• [Required action]
Copy the lines below as they are; omit the images they contain.

• [Dataset excerpt]
= = = =

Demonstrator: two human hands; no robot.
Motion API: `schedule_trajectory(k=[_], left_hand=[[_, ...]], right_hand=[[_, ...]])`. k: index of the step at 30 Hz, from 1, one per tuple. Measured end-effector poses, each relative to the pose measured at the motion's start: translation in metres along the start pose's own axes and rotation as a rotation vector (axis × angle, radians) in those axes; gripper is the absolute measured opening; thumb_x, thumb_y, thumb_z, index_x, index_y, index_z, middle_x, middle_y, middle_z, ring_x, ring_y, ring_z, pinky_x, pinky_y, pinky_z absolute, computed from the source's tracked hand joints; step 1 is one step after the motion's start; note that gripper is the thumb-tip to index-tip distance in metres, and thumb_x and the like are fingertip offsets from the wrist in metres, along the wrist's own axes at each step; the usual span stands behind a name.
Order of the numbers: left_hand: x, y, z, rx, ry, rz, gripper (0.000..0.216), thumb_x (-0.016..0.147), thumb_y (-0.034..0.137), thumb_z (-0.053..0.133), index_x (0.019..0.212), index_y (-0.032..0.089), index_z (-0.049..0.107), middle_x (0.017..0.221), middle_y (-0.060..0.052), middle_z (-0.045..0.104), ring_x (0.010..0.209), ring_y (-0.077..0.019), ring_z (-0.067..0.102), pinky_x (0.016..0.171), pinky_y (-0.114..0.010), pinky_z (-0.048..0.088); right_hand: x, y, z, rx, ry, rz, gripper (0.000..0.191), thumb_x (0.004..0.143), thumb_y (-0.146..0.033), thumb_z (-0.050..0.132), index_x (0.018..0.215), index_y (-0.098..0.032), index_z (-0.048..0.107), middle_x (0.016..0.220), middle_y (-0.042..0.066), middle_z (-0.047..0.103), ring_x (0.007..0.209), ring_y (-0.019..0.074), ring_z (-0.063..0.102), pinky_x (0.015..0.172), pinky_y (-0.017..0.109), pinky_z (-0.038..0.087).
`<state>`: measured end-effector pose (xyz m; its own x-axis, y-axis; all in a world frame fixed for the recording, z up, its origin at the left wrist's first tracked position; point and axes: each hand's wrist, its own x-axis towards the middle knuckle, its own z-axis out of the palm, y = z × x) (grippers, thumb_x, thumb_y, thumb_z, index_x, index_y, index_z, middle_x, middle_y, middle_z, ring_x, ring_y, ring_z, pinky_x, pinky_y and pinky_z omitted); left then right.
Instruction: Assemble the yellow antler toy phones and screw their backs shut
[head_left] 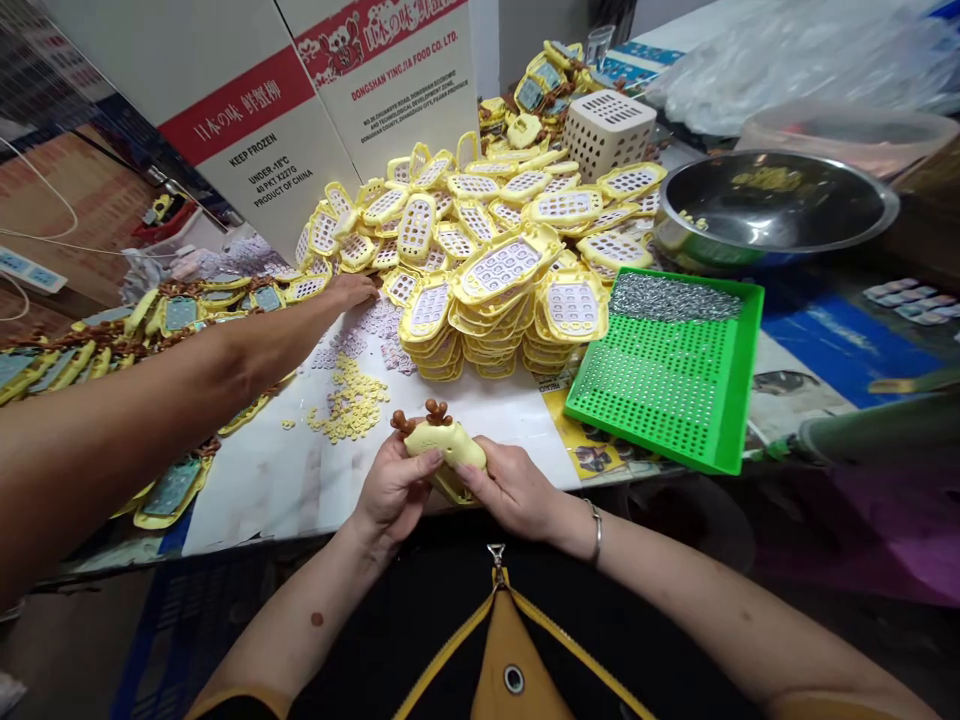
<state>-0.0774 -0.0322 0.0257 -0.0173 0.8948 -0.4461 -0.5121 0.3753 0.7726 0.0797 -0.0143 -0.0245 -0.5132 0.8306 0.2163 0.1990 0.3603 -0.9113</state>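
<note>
Close to my body, a pale yellow plastic toy phone case [442, 442] with brown antlers is held between both hands. My left hand [394, 485] is closed on its left side, with the thumb on the front face. On its right end my right hand [517, 485] is closed, thumb pressed near the lower edge. The case's underside is mostly hidden by my fingers. Just beyond lie small yellow buttons [349, 400] and lilac keypad pieces [375, 325] on white paper. Stacked yellow shells [502, 270] with lilac keypads stand farther ahead.
A green tray [675, 400] with metal screws [675, 298] sits at the right, by a steel bowl [780, 245]. Another person's arm [187, 400] reaches across from the left. Antlered shells with grey panels [180, 315] lie left; a white carton [375, 100] stands behind.
</note>
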Motion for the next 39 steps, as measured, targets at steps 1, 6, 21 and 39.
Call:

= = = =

• [Your response]
Demonstrator: two human hands; no robot.
Motion API: `schedule_trajectory(k=[_], left_hand=[[_, ...]], right_hand=[[_, ...]])`. k: index of the step at 30 Hz, from 1, one per tuple. Measured end-effector poses, each relative to the pose measured at the motion's start: translation in metres along the start pose's own axes and rotation as a rotation vector (axis × angle, radians) in those axes; gripper is the absolute measured opening; thumb_x, thumb_y, thumb_z, index_x, index_y, index_z, middle_x, middle_y, middle_z, ring_x, ring_y, ring_z, pinky_x, pinky_y, pinky_z absolute, computed from the source's tracked hand joints; step 1 is one step after the motion's start; note that gripper is the thumb-tip to index-tip distance in metres, and thumb_x and the like are fingertip offsets from the wrist in metres, along the wrist's own axes at each step; the usual span stands behind a name.
Order of the numbers: left_hand: x, y, z, rx, ry, rz, gripper (0.000..0.216), thumb_x (-0.016..0.147), thumb_y (-0.034..0.137), thumb_z (-0.053..0.133), index_x (0.019..0.212), index_y (-0.032..0.089), index_z (-0.049..0.107), middle_x (0.017..0.221), middle_y (-0.060..0.052), middle_z (-0.045..0.104), ring_x (0.010..0.209), ring_y (-0.077..0.019), ring_z (-0.067..0.102), pinky_x (0.016..0.171), pinky_y (-0.114..0.010), pinky_z (-0.048..0.088); right_hand: x, y, z, rx, ry, rz, gripper (0.000..0.191), thumb_x (0.004..0.143), thumb_y (-0.146..0.033), thumb_z (-0.050..0.132), index_x (0.018..0.215), index_y (-0.098..0.032), index_z (-0.048..0.107), middle_x (0.016..0.220), middle_y (-0.042..0.066), middle_z (-0.047..0.103), ring_x (0.007..0.209), ring_y (-0.019..0.074), ring_z (-0.063..0.102), pinky_x (0.015..0.172), pinky_y (-0.017..0.109), pinky_z (-0.038..0.087).
`<state>`: measured end-effector pose (xyz m; its own x-axis, y-axis; all in a world frame fixed for the recording, z up, its origin at the left wrist's first tracked position; point and axes: each hand's wrist, its own x-axis towards the middle knuckle, its own z-axis out of the palm, y = z × x) (grippers, thumb_x, thumb_y, thumb_z, index_x, index_y, index_z, middle_x, middle_y, middle_z, ring_x, ring_y, ring_z, pinky_x, pinky_y and pinky_z omitted); left then right.
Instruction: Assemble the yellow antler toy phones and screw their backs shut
[head_left] 
<state>-0.0774 -0.0322 0.0257 -0.0173 0.8948 -0.4461 -0.5121 0.3753 0.7726 0.0797 -0.0143 -0.0245 -0.5132 0.8306 0.2163 0.1990 0.3603 -0.9113</state>
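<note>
Close to my body, a pale yellow plastic toy phone case [442, 442] with brown antlers is held between both hands. My left hand [394, 485] is closed on its left side, with the thumb on the front face. On its right end my right hand [517, 485] is closed, thumb pressed near the lower edge. The case's underside is mostly hidden by my fingers. Just beyond lie small yellow buttons [349, 400] and lilac keypad pieces [375, 325] on white paper. Stacked yellow shells [502, 270] with lilac keypads stand farther ahead.
A green tray [675, 400] with metal screws [675, 298] sits at the right, by a steel bowl [780, 245]. Another person's arm [187, 400] reaches across from the left. Antlered shells with grey panels [180, 315] lie left; a white carton [375, 100] stands behind.
</note>
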Motion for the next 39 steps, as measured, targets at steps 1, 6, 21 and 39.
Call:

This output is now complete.